The showpiece event at Wembley was marred by trouble before kick-off, with ticketless supporters storming barriers and turnstiles to gain entry into the ground.
Family and friends of England players were among those affected by the distressing scenes, while Formula One driver Lando Norris was mugged and had a £40,000 watch stolen.
There are fears the trouble at Wembley could impact the UK and Ireland’s bid to host the 2030 World Cup, although the Prime Minster has attempted to allay those concerns.
“This is a long and difficult process,” he said. “I am a veteran of the 2010 scenes in Zurich, where we tried to get it last time and which didn’t go very well. But obviously I do think the UK has a very good case, together with Ireland, and we will be making that case.
“I think it was a shame that a small minority tried to spoil it or behave badly. There were particular difficulties in policing and enforcing an event in the context of the testing and the social-distancing rules.
“But irrespective of that, I do think that the UK, working together with Ireland, has a very good case.
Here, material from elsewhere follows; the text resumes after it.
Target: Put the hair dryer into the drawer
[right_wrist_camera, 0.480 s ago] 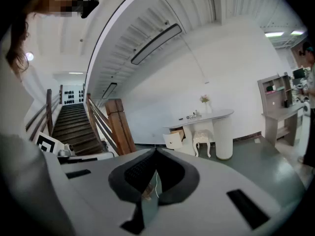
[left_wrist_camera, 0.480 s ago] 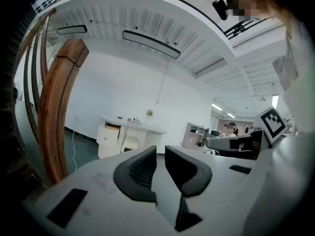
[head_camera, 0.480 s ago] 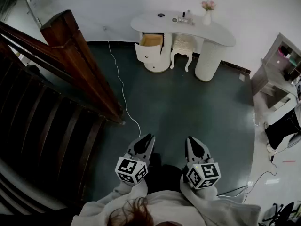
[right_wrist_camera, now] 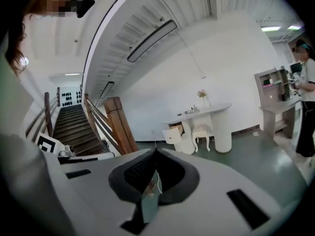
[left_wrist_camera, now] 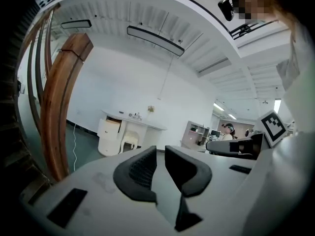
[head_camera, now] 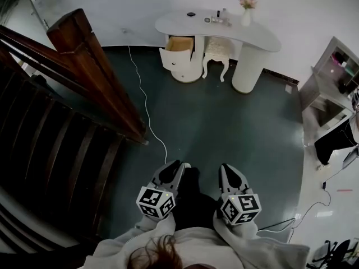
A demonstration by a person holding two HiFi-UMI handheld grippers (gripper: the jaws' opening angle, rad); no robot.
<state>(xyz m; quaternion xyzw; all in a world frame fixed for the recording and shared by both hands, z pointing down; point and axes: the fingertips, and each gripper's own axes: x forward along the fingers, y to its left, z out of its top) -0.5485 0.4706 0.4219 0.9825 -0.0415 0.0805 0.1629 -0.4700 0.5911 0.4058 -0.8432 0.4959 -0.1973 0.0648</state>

I wouldn’t want to let my hopes run away with me, because I remember what it was like 10 years ago, but we will certainly give it our best shot.”
The FA will carry out a full review and investigation into the events at Wembley, working in collaboration with the Met Police, the Greater London Authority, the Safety Advisory Group and tournament delivery stakeholders.
UEFA were this morning awaiting reports from delegates at the match before deciding if an investigation or sanctions will be brought against the FA, who could be in trouble for breaching regulations around order and security at matches.
That could result in a fine or further penalties for the FA, but there could be wider implications on the UK and Ireland’s bid to host the 2030 World Cup.
The Government has pledged £2.8million to start a possible bid, with a feasibility study taking place before the formal bidding process begins in 2022. FIFA will then vote for a host in 2024.
The Government and FA are waiting to hear back about the results of the feasibility study, which will assess the UK and Ireland’s chances of beingsuccessful in bidding.
A key factor is UEFA president Aleksander Ceferin wanting to have just one European bidder, with Spain and Portugal also keen to be hosts.
Ceferin believes it is ideal to have just one preferred UEFA host, as otherwise the vote will be split when it takes place in 2024.
FA chief executive Mark Bullingham shares that view and confirmed last month: “If we decide to bid, the first step of it will effectively be a primary in Europe.”